> **What the task requires**:
Start to finish, the listing must be rewritten exactly.

> **Recorded information**:
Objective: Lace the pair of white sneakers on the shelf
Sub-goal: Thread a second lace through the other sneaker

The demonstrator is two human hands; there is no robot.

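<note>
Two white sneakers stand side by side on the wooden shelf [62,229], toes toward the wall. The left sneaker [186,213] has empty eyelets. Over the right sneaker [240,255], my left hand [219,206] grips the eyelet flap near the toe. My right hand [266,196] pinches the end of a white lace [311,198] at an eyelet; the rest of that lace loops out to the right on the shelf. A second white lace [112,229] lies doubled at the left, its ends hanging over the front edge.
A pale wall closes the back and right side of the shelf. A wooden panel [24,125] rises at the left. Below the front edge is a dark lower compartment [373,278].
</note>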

> **Exercise output**:
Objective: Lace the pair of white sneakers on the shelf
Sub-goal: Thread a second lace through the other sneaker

The demonstrator is two human hands; there is no robot.

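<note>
Two white sneakers stand side by side on the wooden shelf [62,229], toes toward the wall. The left sneaker [186,213] has empty eyelets. Over the right sneaker [240,255], my left hand [219,206] grips the eyelet flap near the toe. My right hand [266,196] pinches the end of a white lace [311,198] at an eyelet; the rest of that lace loops out to the right on the shelf. A second white lace [112,229] lies doubled at the left, its ends hanging over the front edge.
A pale wall closes the back and right side of the shelf. A wooden panel [24,125] rises at the left. Below the front edge is a dark lower compartment [373,278].
</note>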

There is nothing further in this answer.